Mali : 90ème anniversaire de l’Organisation internationale
du Travail
"Dialogue social et renouveau
de l'action publique"
90è anniversaire de l'OIT : LA JUSTICE SOCIALE,
UNE VALEUR FONDAMENTALE
29/04/2009 00:07:00 l'essor
L'agenda du travail décent fixe quatre objectifs qui sont
"indissociables, interdépendants et se renforcent mutuellement"
pour garantir une mondialisation équitable
Notre pays, à l'instar des 182 autres membres de l'Organisation
internationale du travail (OIT), a célébré
lundi, le 90è anniversaire de l'organisme spécialisé
des Nations unies. La cérémonie commémorative
s'est déroulée à l'hôtel Salam sous la
présidence du ministre du Travail, de la Fonction publique
et de la Reforme de l'État, Abdoul Wahab Berthé, qui
avait à ses côtés ses homologues du Développement
social, de la Solidarité et des Personnes âgées,
de la Promotion de la Femme de l'Enfant et de la Famille ainsi que
les représentants du PNUD, du Patronat, de l'OIT, de l'UNTM
et de la CSTM.
Pour François Mourangira, le directeur du Bureau sous-régional
de l’OIT pour le Sahel et l'Afrique occidentale, ces commémorations
sont une occasion de rapprocher les membres de l'organisation mais
aussi de se pencher sur un passé prestigieux qui a valu à
l'OIT de se voir décerner le Prix Nobel de la Paix en 1969,
mais surtout de se tourner vers l'avenir qui lance de nombreux défis.
"En effet, constatera François Mourangira, l'OIT célèbre
son 90è anniversaire en pleine période de crise financière,
économique et d'emploi, une crise qui souligne comme à
dessein l'importance de la justice sociale comme valeur fondamentale
et indispensable."
Le ministre Abdoul Wahab Berthé a assuré que la promotion
du travail décent pour un développement durable, est
un des fondements de la politique économique et sociale du
gouvernement du Mali. Pour conforter ses dires, il a rappelé
que les pouvoirs publics avait décidé d'intégrer
le concept du "travail décent" dans toutes leurs
politiques et programmes, conformément à la Déclaration
du sommet extraordinaire des chefs d'État et de gouvernement
de l'Union africaine qui s'est tenu à Ouagadougou en septembre
2004.
Abdoul Wahab Berthé a préconisé des mesures
plus vigoureuses pour lutter contre le travail des enfants, le chômage
et le sous-emploi des jeunes, des problèmes dont la portée
et l'ampleur risquent d'hypothéquer durablement le développement
national.
Le Mali dans le domaine normatif, a-t-il souligné, a ratifié
au total trente conventions internationales du travail dont huit
sont considérées comme fondamentales par l'OIT. Ainsi,
dans le domaine de la protection sociale, notre pays a entrepris
un processus de modernisation et d'extension de la sécurité
sociale qui s'est concrétisé par l'adoption récente
par le gouvernement de projets de loi instituant l'assurance maladie
obligatoire et le fonds d'assistance médicale pour les indigents.

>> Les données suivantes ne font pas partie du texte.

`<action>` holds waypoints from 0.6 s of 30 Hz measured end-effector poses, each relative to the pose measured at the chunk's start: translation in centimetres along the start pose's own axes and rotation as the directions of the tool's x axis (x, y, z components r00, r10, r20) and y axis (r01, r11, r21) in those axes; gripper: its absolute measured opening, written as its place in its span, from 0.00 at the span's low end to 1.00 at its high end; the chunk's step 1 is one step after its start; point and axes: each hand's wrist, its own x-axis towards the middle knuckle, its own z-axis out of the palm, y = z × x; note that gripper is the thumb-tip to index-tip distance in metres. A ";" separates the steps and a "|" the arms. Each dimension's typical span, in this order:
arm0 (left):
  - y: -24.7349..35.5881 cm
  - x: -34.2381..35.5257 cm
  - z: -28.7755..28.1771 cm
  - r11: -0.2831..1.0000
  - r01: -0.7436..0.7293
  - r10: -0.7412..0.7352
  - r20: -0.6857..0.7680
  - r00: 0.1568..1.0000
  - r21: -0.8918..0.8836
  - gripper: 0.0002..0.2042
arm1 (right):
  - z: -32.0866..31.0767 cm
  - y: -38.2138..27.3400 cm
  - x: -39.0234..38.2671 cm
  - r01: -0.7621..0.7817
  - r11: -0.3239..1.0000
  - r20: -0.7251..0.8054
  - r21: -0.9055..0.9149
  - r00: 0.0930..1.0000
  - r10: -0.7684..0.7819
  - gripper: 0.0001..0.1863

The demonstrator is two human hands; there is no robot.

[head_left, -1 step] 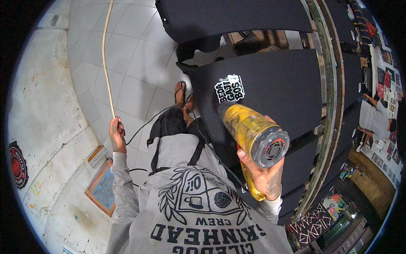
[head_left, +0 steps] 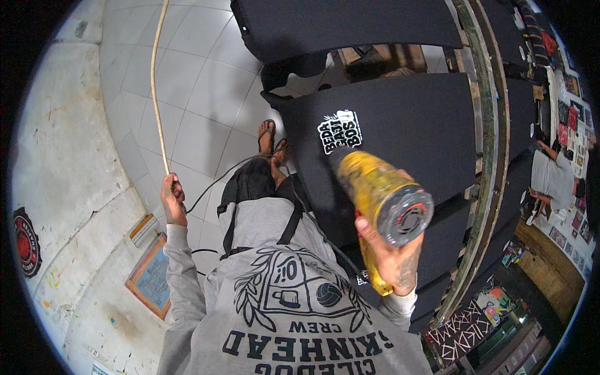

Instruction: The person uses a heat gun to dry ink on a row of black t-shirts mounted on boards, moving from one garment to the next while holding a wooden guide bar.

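Note:
My left hand (head_left: 174, 199) is closed on a long, thin pale rod or cord (head_left: 159, 106) at the left. My right hand (head_left: 395, 256) grips a worn yellow heat gun (head_left: 369, 181) with a dark round rear end, tilted with its nozzle toward a white-and-black printed design (head_left: 339, 132). That print lies on black fabric (head_left: 419, 125) spread over a flat board. The nozzle appears just below the print; whether it touches the fabric I cannot tell. A dark cable (head_left: 219, 175) loops past my legs, and my sandalled feet (head_left: 267, 137) stand beside the board.
More black-covered boards (head_left: 344, 19) line a long rail (head_left: 487, 156). Grey tiled floor (head_left: 200, 75) lies at the left, beside a scuffed white surface (head_left: 69, 112) bearing a framed panel (head_left: 147, 274). Another person (head_left: 550, 175) in grey is at the far right, near pinned papers (head_left: 569, 231).
My right hand and the heat gun have shifted slightly to the right along the fabric. My left hand holds the same position.

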 end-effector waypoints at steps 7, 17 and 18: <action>-2.6 0.5 -1.6 0.992 -0.029 0.015 -0.114 0.993 -0.120 0.15 | 0.0 0.1 -0.3 -0.029 1.000 0.022 0.006 0.999 0.029 0.49; 1.0 -0.5 -1.1 0.991 0.106 -0.088 -0.210 0.974 0.077 0.22 | -1.4 0.2 0.5 -0.077 0.994 -0.059 -0.081 0.996 0.073 0.44; 1.0 -0.6 -0.9 0.994 0.080 -0.063 -0.213 0.975 0.071 0.22 | -1.5 0.4 0.2 -0.020 0.990 0.005 -0.137 1.000 0.021 0.44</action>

Le représentant de l'OIT, François Mourangira, a relevé
que le BIT et le Mali ont travaillé ensemble pour soustraire
des milliers d'enfants aux pires formes de travail des enfants.
Le Bureau international du travail, rappellera t-il, est présent
au Mali à travers 9 projets de coopération technique
qui couvrent la totalité des quatre axes stratégiques
du travail décent : normes, emploi, protection sociale et
dialogue social.
Evoquant les quatre objectifs de l'agenda du travail décent,
le représentant de l'OIT a rappelé qu'en juin 2008,
les pays membres de l'organisation ont adopté une déclaration
sur la justice sociale pour une mondialisation équitable
qui affirme le rôle de "l'Agenda du travail décent"
dans le contexte de la mondialisation. En outre, ils ont défini
une vision et un programme pratique destinés à promouvoir
la justice sociale dans le monde du travail. L'agenda du travail
décent comporte quatre objectifs qui sont "indissociables,
interdépendants et se renforcent mutuellement" : promouvoir
le respect des principes et des droits fondamentaux au travail ;
promouvoir l'emploi et la création d'entreprise ; étendre
la protection sociale à tous ; renforcer le dialogue social
ainsi que des questions transversales comme l'égalité
entre hommes et femmes et le développement.
Un système de valeurs est ainsi fourni à l'économie
mondiale qui permet de faire respecter la dignité du travail
et les exigences du processus de production.